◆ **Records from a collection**
..........

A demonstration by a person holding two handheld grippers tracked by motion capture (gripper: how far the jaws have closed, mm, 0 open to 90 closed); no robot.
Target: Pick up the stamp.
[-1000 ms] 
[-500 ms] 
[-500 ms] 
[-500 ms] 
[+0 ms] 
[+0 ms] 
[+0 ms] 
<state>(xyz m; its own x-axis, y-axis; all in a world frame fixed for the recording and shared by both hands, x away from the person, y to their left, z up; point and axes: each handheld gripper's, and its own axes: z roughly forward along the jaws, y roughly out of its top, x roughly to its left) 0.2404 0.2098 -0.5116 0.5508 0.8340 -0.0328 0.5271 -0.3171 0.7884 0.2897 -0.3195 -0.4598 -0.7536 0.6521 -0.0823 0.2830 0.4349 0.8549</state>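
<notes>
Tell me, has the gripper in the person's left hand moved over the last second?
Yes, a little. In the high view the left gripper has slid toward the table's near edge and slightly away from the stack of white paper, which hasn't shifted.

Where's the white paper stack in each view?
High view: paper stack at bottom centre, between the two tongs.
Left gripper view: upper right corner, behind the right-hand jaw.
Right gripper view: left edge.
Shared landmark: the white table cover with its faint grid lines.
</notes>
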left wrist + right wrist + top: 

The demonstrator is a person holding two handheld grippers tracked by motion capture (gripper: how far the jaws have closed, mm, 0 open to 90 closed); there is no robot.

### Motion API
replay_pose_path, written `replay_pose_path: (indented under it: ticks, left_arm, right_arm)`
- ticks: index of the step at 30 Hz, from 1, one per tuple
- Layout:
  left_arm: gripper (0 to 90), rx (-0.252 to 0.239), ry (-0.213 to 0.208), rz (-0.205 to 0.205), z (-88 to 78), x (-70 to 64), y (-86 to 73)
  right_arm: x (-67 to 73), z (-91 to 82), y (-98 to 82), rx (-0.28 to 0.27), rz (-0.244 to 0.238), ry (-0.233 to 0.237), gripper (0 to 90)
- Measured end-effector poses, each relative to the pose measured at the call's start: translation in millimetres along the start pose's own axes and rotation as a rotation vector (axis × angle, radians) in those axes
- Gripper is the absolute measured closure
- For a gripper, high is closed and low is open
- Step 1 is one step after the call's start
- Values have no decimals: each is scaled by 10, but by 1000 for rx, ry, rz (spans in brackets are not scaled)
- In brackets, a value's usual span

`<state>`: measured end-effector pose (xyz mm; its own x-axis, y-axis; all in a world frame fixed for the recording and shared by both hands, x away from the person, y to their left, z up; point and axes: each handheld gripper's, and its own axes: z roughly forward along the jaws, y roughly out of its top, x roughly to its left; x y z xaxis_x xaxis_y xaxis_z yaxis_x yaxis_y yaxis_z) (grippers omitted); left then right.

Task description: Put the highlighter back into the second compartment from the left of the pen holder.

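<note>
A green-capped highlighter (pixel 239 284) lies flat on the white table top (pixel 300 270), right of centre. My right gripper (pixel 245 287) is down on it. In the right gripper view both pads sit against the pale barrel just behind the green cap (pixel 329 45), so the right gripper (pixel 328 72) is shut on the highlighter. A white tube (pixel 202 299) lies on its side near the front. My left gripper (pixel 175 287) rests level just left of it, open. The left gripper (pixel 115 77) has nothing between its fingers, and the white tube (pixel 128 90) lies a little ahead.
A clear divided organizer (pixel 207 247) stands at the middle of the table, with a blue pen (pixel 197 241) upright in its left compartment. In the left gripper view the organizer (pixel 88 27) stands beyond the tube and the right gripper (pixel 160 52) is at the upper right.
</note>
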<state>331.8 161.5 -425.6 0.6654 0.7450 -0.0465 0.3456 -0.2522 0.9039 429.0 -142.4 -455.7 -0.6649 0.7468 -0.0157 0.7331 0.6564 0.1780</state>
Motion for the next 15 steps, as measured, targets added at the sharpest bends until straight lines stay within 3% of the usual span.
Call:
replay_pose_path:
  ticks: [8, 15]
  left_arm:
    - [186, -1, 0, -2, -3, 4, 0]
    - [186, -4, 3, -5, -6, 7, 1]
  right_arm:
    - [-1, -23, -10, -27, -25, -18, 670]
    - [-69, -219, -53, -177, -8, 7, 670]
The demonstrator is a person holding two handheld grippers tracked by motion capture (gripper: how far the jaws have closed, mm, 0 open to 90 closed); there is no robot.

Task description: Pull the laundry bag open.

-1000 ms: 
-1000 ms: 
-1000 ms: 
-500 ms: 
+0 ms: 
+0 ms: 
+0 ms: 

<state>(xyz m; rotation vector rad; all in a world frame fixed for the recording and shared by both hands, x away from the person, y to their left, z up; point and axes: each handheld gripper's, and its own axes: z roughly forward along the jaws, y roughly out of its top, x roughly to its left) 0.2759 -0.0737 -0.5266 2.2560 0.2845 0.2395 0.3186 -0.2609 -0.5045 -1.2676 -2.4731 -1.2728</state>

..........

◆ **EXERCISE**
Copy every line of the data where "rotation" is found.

◆ **SOLUTION TO THE EXERCISE**
- Measured end-effector poses, each relative to the pose measured at the call's start: translation in millimetres along the start pose's own axes and rotation as a rotation vector (axis × angle, radians) in those axes
<state>(xyz m; rotation vector rad; all in a world frame fixed for the recording and shared by both hands, x away from the person, y to their left, z up; point and axes: each handheld gripper's, and its own axes: z roughly forward along the jaws, y roughly out of its top, x roughly to its left) 0.2759 -0.0737 -0.5266 2.2560 0.2845 0.2395 0.3186 -0.2609 -0.5045 -1.2676 -2.4731 -1.2728</state>

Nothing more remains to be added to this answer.